Spain chastised the Moors five or six years ago, about a disputed piece of property opposite Gibraltar, and captured the city of Tetouan. She compromised on an augmentation of her territory, twenty million dollars’ indemnity in money, and peace. And then she gave up the city. But she never gave it up until the Spanish soldiers had eaten up all the cats. They would not compromise as long as the cats held out. Spaniards are very fond of cats. On the contrary, the Moors reverence cats as something sacred. So the Spaniards touched them on a tender point that time. Their unfeline conduct in eating up all the Tetouan cats aroused a hatred toward them in the breasts of the Moors, to which even the driving them out of Spain was tame and passionless. Moors and Spaniards are foes forever now. France had a minister here once who embittered the nation against him in the most innocent way. He killed a couple of battalions of cats (Tangier is full of them) and made a parlor carpet out of their hides. He made his carpet in circles—first a circle of old gray tomcats, with their tails all pointing toward the center; then a circle of yellow cats; next a circle of black cats and a circle of white ones; then a circle of all sorts of cats; and, finally, a centerpiece of assorted kittens. It was very beautiful, but the Moors curse his memory to this day.

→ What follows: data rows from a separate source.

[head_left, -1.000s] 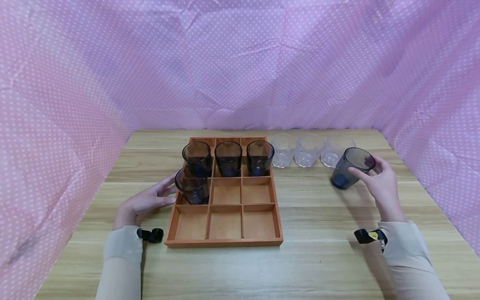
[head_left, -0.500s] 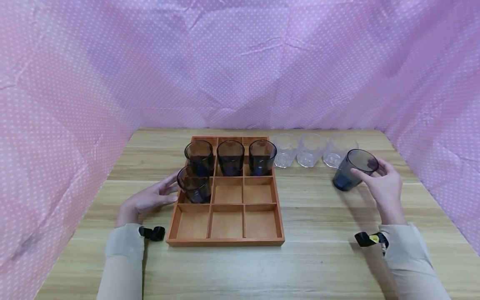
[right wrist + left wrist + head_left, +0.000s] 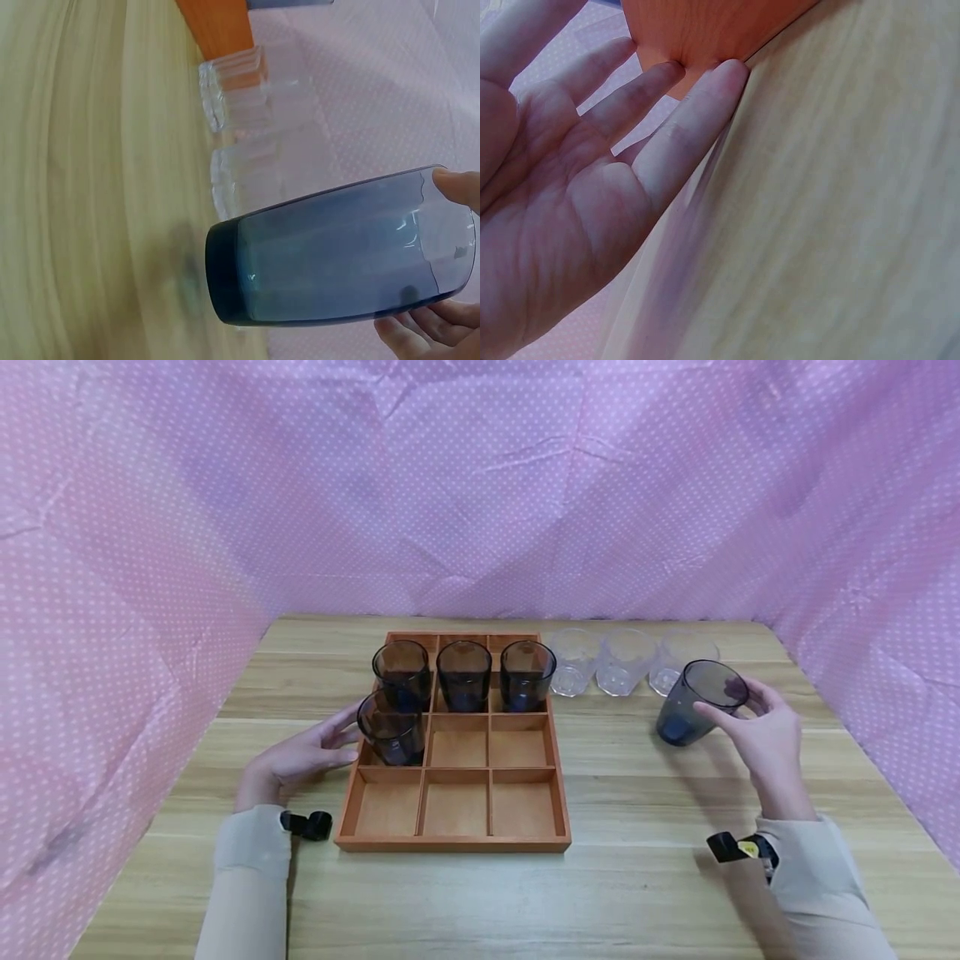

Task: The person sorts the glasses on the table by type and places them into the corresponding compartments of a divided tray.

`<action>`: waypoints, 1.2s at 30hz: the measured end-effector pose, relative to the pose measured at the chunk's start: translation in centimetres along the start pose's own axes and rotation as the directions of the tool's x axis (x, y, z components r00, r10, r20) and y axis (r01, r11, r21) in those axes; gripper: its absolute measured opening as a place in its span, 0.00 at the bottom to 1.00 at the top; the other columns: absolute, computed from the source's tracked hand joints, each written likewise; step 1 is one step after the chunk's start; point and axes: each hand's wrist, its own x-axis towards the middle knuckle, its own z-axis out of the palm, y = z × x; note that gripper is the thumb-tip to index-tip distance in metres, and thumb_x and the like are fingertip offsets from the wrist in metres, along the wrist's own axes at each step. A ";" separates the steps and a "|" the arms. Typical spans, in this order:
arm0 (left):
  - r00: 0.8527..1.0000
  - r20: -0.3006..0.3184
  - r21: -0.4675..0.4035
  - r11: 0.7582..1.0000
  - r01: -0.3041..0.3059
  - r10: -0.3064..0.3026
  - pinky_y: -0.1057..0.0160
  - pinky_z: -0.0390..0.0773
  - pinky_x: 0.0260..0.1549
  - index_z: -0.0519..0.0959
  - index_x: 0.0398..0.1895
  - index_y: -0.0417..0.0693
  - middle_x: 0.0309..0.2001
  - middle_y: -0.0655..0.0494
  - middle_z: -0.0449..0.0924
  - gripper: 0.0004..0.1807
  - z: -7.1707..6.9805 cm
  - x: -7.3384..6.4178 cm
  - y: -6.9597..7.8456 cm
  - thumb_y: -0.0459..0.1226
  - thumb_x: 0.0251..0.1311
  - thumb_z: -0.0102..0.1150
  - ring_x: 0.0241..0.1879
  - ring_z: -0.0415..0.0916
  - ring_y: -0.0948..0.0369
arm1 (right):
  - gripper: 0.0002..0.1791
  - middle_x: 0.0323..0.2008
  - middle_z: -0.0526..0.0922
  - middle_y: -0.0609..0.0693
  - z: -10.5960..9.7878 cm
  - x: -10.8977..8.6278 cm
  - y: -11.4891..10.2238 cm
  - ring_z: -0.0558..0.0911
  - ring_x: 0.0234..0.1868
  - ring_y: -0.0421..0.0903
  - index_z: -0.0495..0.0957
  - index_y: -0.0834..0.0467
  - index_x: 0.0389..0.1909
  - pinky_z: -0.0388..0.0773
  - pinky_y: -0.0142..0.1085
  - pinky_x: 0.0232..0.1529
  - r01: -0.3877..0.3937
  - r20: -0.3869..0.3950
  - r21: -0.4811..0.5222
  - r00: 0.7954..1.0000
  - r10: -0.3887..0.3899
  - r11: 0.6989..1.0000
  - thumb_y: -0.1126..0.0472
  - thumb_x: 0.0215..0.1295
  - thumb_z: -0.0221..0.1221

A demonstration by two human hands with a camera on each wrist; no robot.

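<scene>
My right hand (image 3: pixel 772 739) grips a dark smoky drinking glass (image 3: pixel 688 710) near its rim, thumb on one side and fingers on the other. That glass leans, base to the left; in the right wrist view its tinted wall (image 3: pixel 330 259) shows nothing inside. A wooden compartment tray (image 3: pixel 453 843) lies left of centre. Three dark glasses, among them a middle one (image 3: pixel 464 681), fill its second row from the back; another dark glass (image 3: pixel 392 735) stands tilted in the left compartment in front. My left hand (image 3: pixel 303 753) touches the tray's left side with extended fingertips (image 3: pixel 727 79).
Three clear glasses stand in a row right of the tray's back corner: a left one (image 3: pixel 573 664), a middle one (image 3: pixel 625 664) and a right one (image 3: pixel 675 672). A pink dotted cloth (image 3: pixel 480 510) hangs behind the wooden table (image 3: pixel 622 877) and at its sides.
The smoky glass in my right hand shifts slightly right, then back left and a little nearer to me. My left hand stays at the tray's side; the whole view drifts slightly.
</scene>
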 end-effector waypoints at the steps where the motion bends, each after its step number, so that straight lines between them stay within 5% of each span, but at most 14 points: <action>1: 1.000 -0.001 0.004 1.000 0.001 -0.001 0.54 0.62 0.67 0.33 0.78 0.55 0.79 0.48 0.28 0.47 0.0 0.0 0.0 0.37 0.68 0.54 0.76 0.37 0.39 | 0.44 0.41 0.73 0.24 0.1 -0.2 -0.2 0.72 0.55 0.27 0.66 0.56 0.68 0.69 0.10 0.42 0.010 0.007 0.001 1.000 -0.010 1.000 0.58 0.49 0.74; 4: 1.000 -0.002 0.012 1.000 0.005 -0.005 0.59 0.65 0.65 0.32 0.78 0.56 0.79 0.49 0.28 0.47 -0.1 0.0 -0.1 0.38 0.68 0.54 0.76 0.37 0.38 | 0.44 0.41 0.74 0.24 0.3 -0.8 -0.6 0.72 0.56 0.28 0.65 0.57 0.69 0.69 0.11 0.42 0.033 0.029 0.002 0.999 -0.033 0.999 0.59 0.49 0.74; 12: 1.000 -0.013 0.007 1.000 0.017 -0.017 0.39 0.56 0.67 0.33 0.78 0.56 0.79 0.48 0.28 0.48 0.0 -0.1 -0.1 0.38 0.68 0.55 0.76 0.37 0.37 | 0.43 0.43 0.75 0.25 1.2 -2.4 -1.7 0.73 0.56 0.27 0.67 0.58 0.67 0.71 0.11 0.44 0.097 0.083 0.010 0.992 -0.098 0.995 0.60 0.49 0.74; 18: 1.000 -0.010 -0.005 1.000 0.019 -0.019 0.39 0.55 0.67 0.33 0.78 0.57 0.79 0.48 0.29 0.48 -0.1 -0.1 -0.1 0.38 0.68 0.55 0.76 0.36 0.38 | 0.40 0.44 0.76 0.27 2.2 -3.4 -2.6 0.74 0.51 0.23 0.69 0.60 0.65 0.72 0.12 0.45 0.168 0.110 0.033 0.979 -0.170 0.985 0.63 0.48 0.74; 21: 1.000 -0.011 -0.001 1.000 0.020 -0.020 0.45 0.60 0.67 0.33 0.78 0.58 0.79 0.48 0.29 0.48 -0.2 -0.2 -0.1 0.38 0.68 0.55 0.76 0.37 0.38 | 0.41 0.45 0.76 0.27 2.6 -3.8 -3.0 0.73 0.52 0.23 0.69 0.60 0.65 0.72 0.13 0.46 0.188 0.129 0.001 0.974 -0.186 0.982 0.62 0.49 0.74; 27: 1.000 -0.005 -0.026 1.000 0.001 -0.001 0.76 0.67 0.56 0.33 0.78 0.55 0.79 0.47 0.29 0.48 -0.3 -0.1 -0.2 0.37 0.67 0.55 0.76 0.36 0.38 | 0.43 0.51 0.76 0.34 3.3 -4.5 -3.7 0.72 0.56 0.26 0.66 0.60 0.68 0.72 0.14 0.48 0.190 0.179 -0.036 0.967 -0.180 0.981 0.59 0.50 0.73; 36: 0.999 0.013 -0.069 0.997 -0.033 0.034 0.79 0.67 0.54 0.33 0.78 0.53 0.79 0.46 0.30 0.47 -0.4 0.2 -0.2 0.35 0.68 0.54 0.76 0.35 0.38 | 0.44 0.61 0.76 0.48 4.4 -5.3 -4.3 0.73 0.59 0.30 0.65 0.58 0.69 0.72 0.15 0.49 0.206 0.209 -0.056 0.959 -0.191 0.977 0.57 0.50 0.74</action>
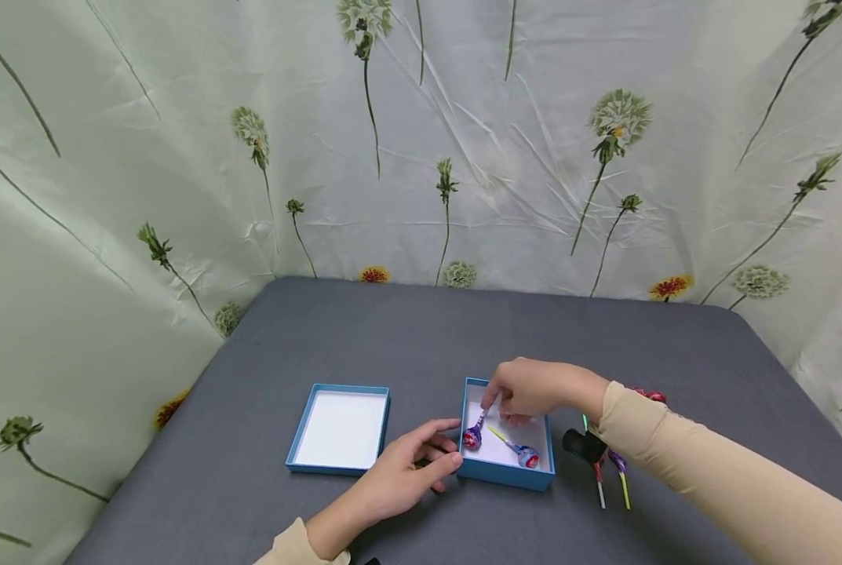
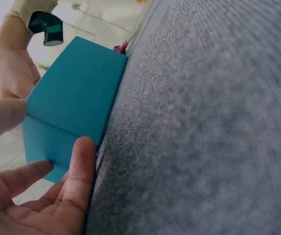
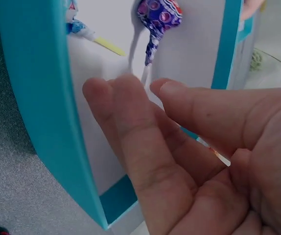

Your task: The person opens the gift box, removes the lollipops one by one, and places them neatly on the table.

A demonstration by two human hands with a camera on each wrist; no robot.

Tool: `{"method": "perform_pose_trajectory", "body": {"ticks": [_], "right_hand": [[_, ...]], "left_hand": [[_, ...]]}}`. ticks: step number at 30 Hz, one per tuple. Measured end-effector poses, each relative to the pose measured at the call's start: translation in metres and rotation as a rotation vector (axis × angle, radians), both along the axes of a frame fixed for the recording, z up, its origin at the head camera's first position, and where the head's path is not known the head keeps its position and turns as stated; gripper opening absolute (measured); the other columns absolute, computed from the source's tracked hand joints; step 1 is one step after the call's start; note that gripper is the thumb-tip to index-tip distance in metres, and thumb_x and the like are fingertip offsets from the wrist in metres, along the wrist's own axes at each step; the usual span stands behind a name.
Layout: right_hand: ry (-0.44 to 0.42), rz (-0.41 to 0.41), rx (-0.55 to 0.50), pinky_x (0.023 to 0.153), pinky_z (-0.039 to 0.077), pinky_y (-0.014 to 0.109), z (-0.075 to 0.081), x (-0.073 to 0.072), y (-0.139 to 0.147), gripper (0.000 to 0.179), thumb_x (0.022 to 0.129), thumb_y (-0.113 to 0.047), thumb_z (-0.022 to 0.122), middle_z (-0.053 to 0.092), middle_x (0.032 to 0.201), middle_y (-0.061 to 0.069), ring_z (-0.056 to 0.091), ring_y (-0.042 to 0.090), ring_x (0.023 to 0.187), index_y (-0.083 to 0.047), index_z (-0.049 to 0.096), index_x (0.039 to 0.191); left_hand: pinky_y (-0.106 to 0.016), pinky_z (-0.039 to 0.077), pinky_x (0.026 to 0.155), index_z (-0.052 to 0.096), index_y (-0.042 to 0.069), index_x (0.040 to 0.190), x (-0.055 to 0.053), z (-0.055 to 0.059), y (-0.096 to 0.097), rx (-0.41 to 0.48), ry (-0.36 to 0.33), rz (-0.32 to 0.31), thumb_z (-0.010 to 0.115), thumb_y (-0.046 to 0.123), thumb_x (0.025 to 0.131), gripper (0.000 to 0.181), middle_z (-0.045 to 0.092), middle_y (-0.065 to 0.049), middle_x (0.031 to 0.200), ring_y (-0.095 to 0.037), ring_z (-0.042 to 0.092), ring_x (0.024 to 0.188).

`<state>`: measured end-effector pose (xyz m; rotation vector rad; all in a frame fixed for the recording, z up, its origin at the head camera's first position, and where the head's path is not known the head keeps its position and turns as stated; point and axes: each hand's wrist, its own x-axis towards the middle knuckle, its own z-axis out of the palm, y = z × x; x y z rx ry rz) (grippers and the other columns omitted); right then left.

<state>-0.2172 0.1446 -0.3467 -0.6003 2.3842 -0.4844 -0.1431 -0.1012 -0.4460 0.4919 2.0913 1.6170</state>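
Note:
My right hand (image 1: 530, 388) reaches into a shallow blue box (image 1: 505, 472) with a white inside. Its thumb and forefinger pinch the stick of a purple-wrapped lollipop (image 3: 160, 14), whose head lies on the box floor at the left side. Beside it rests a blue-wrapped lollipop (image 1: 525, 455) with a yellow stick. My left hand (image 1: 410, 471) is at the box's left side, fingers loosely extended and fingertips against the wall. The left wrist view shows these fingers at a corner of the box (image 2: 81, 88). Part of the held stick is hidden by the right fingers.
A blue-rimmed lid (image 1: 343, 429), white inside, lies to the left of the box on the grey cloth-covered table (image 1: 392, 329). Several more lollipops (image 1: 611, 471) lie right of the box, partly hidden under the right forearm. A flower-printed curtain (image 1: 421, 141) hangs behind.

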Motion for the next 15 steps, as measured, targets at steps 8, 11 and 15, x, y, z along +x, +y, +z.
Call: {"method": "perform_pose_trajectory", "body": {"ticks": [8,11,15], "right_hand": [[0.001,-0.01,0.078,0.069,0.056,0.028,-0.0052,0.0001,-0.0098,0.024,0.103,0.0,0.066,0.073,0.087,0.002,0.065,0.013,0.073,-0.01,0.079,0.121],[0.009,-0.011,0.082,0.07,0.058,0.028,-0.0047,0.0009,-0.01,0.021,0.103,-0.001,0.067,0.073,0.089,0.002,0.066,0.013,0.073,-0.01,0.079,0.117],[0.022,-0.003,0.078,0.068,0.058,0.028,-0.004,0.0023,-0.0097,0.015,0.101,-0.002,0.071,0.071,0.087,0.001,0.064,0.013,0.071,-0.011,0.079,0.109]], "left_hand": [[-0.025,0.06,0.073,0.054,0.016,0.155,0.0006,-0.0011,-0.0026,0.018,-0.012,0.001,0.065,0.031,0.109,0.05,0.068,-0.009,0.126,-0.016,0.07,0.097],[-0.026,0.06,0.073,0.054,0.016,0.155,0.0003,-0.0014,-0.003,0.017,-0.014,0.001,0.065,0.031,0.109,0.05,0.068,-0.009,0.126,-0.016,0.071,0.096],[-0.025,0.059,0.072,0.054,0.017,0.155,-0.0005,-0.0023,-0.003,0.017,-0.009,-0.001,0.065,0.031,0.109,0.05,0.068,-0.008,0.126,-0.016,0.071,0.094]]}}
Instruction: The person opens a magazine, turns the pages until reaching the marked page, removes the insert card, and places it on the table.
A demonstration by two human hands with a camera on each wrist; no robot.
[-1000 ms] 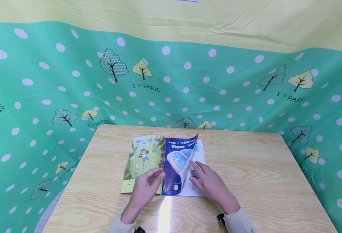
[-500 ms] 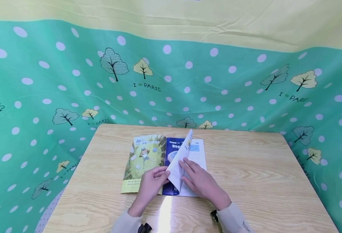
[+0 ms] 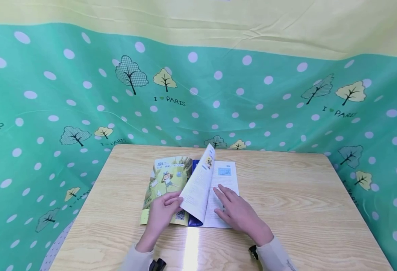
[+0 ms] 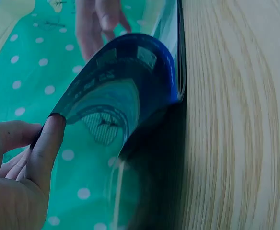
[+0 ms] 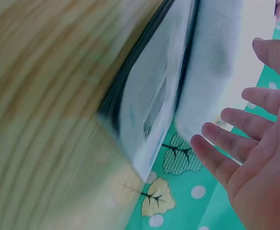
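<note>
An open magazine lies on the table, its green illustrated cover flat to the left. A page, dark blue on one face and white print on the other, curls up from the middle. My left hand pinches the page's edge between thumb and fingers, plain in the left wrist view, where the blue face bows upward. Over the right-hand printed page hovers my right hand, its fingers spread and holding nothing. In the right wrist view those fingers stand apart from the magazine.
The light wooden table extends around the magazine on every side. Behind it and at both sides hangs a green dotted curtain with printed trees. A dark strap sits at the left wrist.
The page has swung leftward, its white printed face now turned up. My left hand has taken its edge and drawn it left; my right hand has come away from it.
</note>
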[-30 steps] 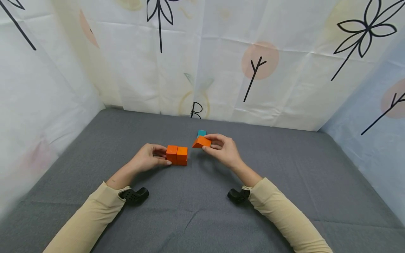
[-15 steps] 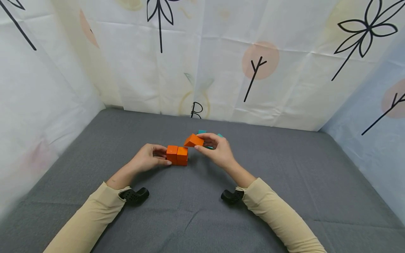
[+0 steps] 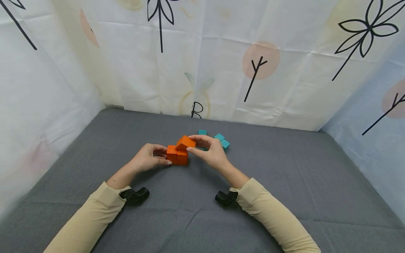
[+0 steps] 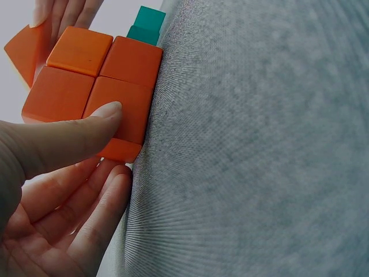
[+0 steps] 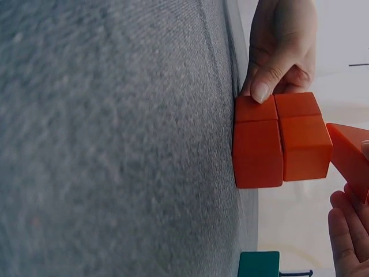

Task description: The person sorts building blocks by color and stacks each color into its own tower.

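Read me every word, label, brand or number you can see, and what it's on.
No readable text.
Cloth backdrop: one black, letter-like mark, cut off at the bottom; can't tell whether it's a letter.
Orange blocks and teal blocks: no lettering visible.
Black wrist devices: too small to tell.

- Four orange cubes (image 3: pixel 177 155): two below, two above.
- One orange triangular block (image 3: pixel 185 142).
- At least three teal blocks (image 3: pixel 219 137), towards the bench's far edge; the right grip (image 3: pixel 210 153) partly hides this group, so the exact count is unclear.
- Two bare grips: that one, and one left grip (image 3: pixel 147 156).
- Two beige sleeves (image 3: pixel 85 218).
- Two black wrist cameras (image 3: pixel 134 195).
- One grey bench (image 3: pixel 190 225).
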### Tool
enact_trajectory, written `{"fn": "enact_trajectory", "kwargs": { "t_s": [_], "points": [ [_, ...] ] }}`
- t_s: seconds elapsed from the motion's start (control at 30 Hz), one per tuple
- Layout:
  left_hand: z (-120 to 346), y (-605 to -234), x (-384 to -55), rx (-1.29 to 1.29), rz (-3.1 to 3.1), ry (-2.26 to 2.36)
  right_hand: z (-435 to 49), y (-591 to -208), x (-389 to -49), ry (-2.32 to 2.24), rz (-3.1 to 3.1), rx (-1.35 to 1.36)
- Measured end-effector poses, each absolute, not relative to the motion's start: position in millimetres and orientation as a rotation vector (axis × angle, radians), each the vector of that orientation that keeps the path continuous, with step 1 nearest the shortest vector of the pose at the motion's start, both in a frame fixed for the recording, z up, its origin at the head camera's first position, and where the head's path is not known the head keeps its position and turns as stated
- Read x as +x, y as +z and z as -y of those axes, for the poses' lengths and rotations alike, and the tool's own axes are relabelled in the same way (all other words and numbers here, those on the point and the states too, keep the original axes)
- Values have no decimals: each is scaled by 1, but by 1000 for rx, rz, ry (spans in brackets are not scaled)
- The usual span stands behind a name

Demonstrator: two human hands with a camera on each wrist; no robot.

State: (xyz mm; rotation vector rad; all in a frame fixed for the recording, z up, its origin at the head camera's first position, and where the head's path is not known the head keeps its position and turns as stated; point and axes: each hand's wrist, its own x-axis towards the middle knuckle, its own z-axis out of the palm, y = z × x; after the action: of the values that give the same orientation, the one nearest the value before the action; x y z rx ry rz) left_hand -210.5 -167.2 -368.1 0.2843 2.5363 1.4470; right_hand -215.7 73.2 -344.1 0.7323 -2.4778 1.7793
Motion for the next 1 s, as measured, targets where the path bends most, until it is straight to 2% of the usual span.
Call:
{"fn": "enact_trajectory", "kwargs": {
  "t_s": [0.57,1.0],
  "points": [
    [169,-368,-210,342,-2591,1398,-56,-345,-214,1776,2484,835],
    [167,-367,-209,320,-2598,1393,-59,-348,-212,1748,2565,803]
  ]
}}
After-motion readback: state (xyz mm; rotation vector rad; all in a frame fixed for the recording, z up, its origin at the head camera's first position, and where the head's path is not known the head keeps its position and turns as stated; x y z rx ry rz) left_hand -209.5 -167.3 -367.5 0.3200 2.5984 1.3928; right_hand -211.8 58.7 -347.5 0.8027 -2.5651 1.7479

When we went to call on our American Consul General today I noticed that all possible games for parlor amusement seemed to be represented on his center tables. I thought that hinted at lonesomeness. The idea was correct. His is the only American family in Tangier. There are many foreign consuls in this place, but much visiting is not indulged in. Tangier is clear out of the world, and what is the use of visiting when people have nothing on earth to talk about? There is none. So each consul’s family stays at home chiefly and amuses itself as best it can. Tangier is full of interest for one day, but after that it is a weary prison. The Consul General has been here five years, and has got enough of it to do him for a century, and is going home shortly. His family seize upon their letters and papers when the mail arrives, read them over and over again for two days or three, talk them over and over again for two or three more till they wear them out, and after that for days together they eat and drink and sleep, and ride out over the same old road, and see the same old tiresome things that even decades of centuries have scarcely changed, and say never a single word! They have literally nothing whatever to talk about. The arrival of an American man-of-war is a godsend to them. “O Solitude, where are the charms which sages have seen in thy face?” It is the completest exile that I can conceive of. I would seriously recommend to the government of the United States that when a man commits a crime so heinous that the law provides no adequate punishment for it, they make him Consul General to Tangier.

I am glad to have seen Tangier—the second-oldest town in the world. But I am ready to bid it good-bye, I believe.

We shall go hence to Gibraltar this evening or in the morning, and doubtless the Quaker City will sail from that port within the next forty-eight hours.